Both western and eastern Christians will celebrate Easter on the same day this year.
And one ecumenical leader hopes that such a unified celebration will continue in the future.
In a letter to church bodies worldwide, the Rev. Dr. Michael Kinnamon, general secretary of the National Council of Churches, renewed a call for a common Easter date.
Almost every year, "the Christian community is divided over which day to proclaim this Good News," Kinnamon lamented. "Our split, based on a dispute having to do with ancient calendars, visibly betrays the message of reconciliation. It is a scandal that surely grieves our God."
Protestant bodies and the Roman Catholic Church use the Gregorian calendar while Eastern Orthodox churches and Oriental Orthodox churches use the Julian calendar to observe Easter, typically on a later date. Rather than a difference in theological outlook, the conflicted Easter dates between western and eastern Christians are mainly due to the calendars and lunar tables employed, church leaders say.
According to Kinnamon, a common date for Easter has been on the ecumenical agenda since the 1920 encyclical of the Ecumenical Patriarchate of Constantinople.

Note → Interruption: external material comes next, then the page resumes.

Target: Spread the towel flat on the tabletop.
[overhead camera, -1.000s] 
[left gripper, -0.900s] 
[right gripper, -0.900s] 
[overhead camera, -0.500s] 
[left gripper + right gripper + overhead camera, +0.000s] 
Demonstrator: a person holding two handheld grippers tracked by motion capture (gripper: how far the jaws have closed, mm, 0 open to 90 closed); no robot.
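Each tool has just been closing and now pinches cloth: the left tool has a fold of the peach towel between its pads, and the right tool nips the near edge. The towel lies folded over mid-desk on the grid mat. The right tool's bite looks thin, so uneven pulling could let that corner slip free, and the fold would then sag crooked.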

In 1997, church leaders from around the world came together at the Aleppo conference, hosted by the Syrian Orthodox Church of Antioch, and took a major step toward establishing a common Easter date. Differing Easter dates, they said, constitute a "painful sign of separation."

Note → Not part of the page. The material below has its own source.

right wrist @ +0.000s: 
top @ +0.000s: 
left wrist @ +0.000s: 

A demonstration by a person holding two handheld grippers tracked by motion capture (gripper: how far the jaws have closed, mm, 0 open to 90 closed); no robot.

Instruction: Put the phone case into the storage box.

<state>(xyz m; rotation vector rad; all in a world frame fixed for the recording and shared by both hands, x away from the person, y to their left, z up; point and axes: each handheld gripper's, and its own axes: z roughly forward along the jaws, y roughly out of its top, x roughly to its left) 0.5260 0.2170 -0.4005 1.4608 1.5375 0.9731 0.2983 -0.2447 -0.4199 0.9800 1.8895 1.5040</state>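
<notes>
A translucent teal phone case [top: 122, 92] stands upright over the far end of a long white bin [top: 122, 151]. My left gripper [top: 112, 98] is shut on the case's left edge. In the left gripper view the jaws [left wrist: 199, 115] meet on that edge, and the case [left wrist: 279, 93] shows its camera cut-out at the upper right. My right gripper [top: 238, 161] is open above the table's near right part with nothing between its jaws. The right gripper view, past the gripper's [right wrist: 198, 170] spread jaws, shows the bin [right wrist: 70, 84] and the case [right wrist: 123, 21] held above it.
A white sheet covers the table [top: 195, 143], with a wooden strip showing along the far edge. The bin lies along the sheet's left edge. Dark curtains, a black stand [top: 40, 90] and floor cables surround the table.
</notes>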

The participants offered three recommendations, one of which asks all Christians to "celebrate Easter on the first Sunday following the first full moon after the spring equinox, thus maintaining the biblical association between Jesus' death and Passover."
Kinnamon has asked churches to again consider adopting the proposal.
"Easter, of course, is the very heart of our faith as followers of Christ," Kinnamon wrote in his letter. "The resurrection [of Christ] is the ultimate expression of the Father's gift of reconciliation and unity in Christ through the Spirit. It is a sign of the unity and reconciliation which God wills for the entire creation."
Easter falls on April 4 for all Christian traditions this year. Next year, both western and eastern Christians will again share a common Easter date, April 24.
"May God grant that in 2012 and beyond we may continue to proclaim with one voice that 'Christ is risen!'" said Kinnamon.
The NCC represents some 45 million Christians from a wide spectrum of Protestant, Anglican, Orthodox, Evangelical, historic African American and Living Peace churches across the country.